Task to carry out
Give back exactly the lines of the entries below from the line with "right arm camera" to the line with "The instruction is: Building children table", inclusive, and only those.

Given information
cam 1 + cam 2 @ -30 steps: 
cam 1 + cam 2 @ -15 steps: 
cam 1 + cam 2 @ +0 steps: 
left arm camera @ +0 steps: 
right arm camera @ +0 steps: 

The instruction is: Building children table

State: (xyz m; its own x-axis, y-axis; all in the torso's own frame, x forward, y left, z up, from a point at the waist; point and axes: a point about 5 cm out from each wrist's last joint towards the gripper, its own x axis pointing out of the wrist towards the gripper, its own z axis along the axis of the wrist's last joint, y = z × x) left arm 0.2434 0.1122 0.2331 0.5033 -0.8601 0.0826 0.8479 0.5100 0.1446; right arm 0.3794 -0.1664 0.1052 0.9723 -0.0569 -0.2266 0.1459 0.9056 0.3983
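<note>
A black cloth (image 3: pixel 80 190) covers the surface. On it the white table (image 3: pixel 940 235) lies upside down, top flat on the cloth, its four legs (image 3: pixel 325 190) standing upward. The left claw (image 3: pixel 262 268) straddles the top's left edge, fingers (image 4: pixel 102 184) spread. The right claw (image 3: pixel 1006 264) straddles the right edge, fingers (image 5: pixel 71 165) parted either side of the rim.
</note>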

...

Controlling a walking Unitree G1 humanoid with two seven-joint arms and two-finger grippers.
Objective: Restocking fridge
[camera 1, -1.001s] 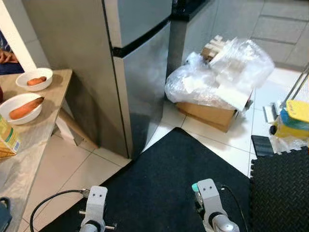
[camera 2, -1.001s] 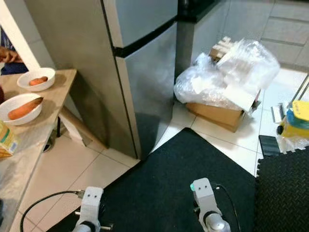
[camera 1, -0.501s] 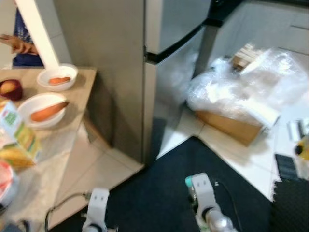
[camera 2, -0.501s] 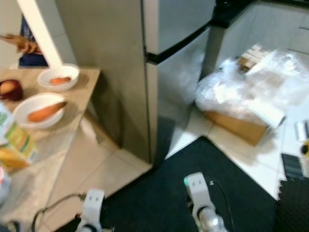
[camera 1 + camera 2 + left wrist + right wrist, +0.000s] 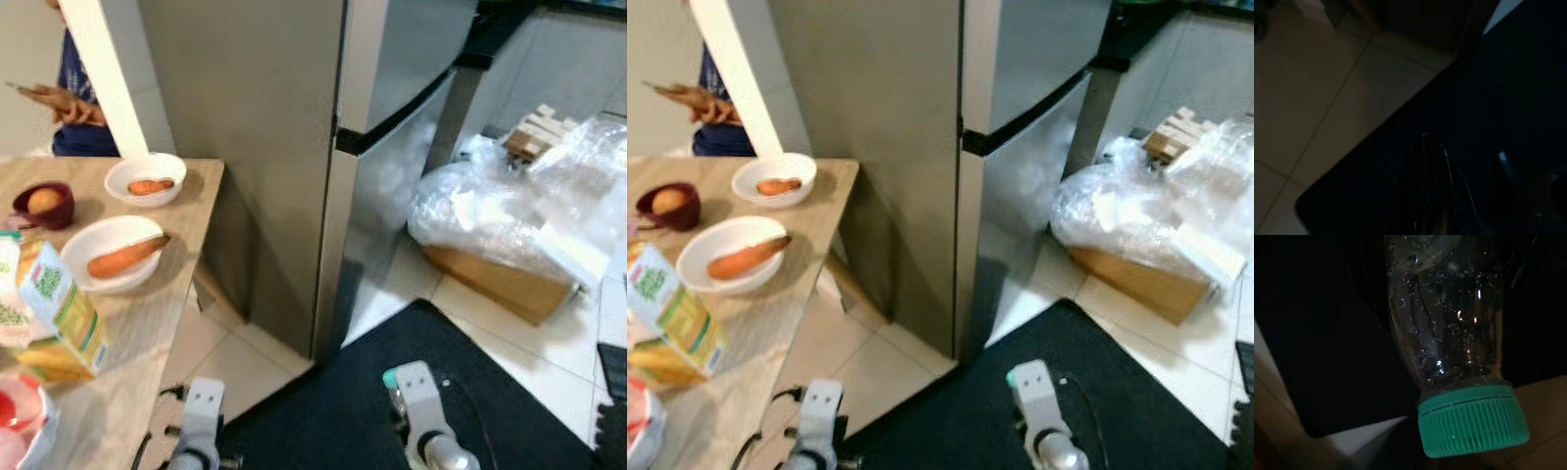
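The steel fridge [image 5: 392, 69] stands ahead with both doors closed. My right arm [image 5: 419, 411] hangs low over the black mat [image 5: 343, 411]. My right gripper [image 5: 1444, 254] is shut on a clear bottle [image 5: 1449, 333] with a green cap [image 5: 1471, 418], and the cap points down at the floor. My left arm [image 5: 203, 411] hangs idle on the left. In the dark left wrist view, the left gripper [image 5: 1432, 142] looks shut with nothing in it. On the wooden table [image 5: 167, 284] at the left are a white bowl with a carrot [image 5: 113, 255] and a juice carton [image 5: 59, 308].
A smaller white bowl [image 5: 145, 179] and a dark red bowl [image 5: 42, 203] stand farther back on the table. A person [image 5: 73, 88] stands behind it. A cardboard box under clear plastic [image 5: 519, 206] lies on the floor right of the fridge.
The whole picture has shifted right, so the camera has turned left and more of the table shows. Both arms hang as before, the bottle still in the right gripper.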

Response
right arm camera @ +0 steps: 

The instruction is: Building children table

No more output is needed for this exercise.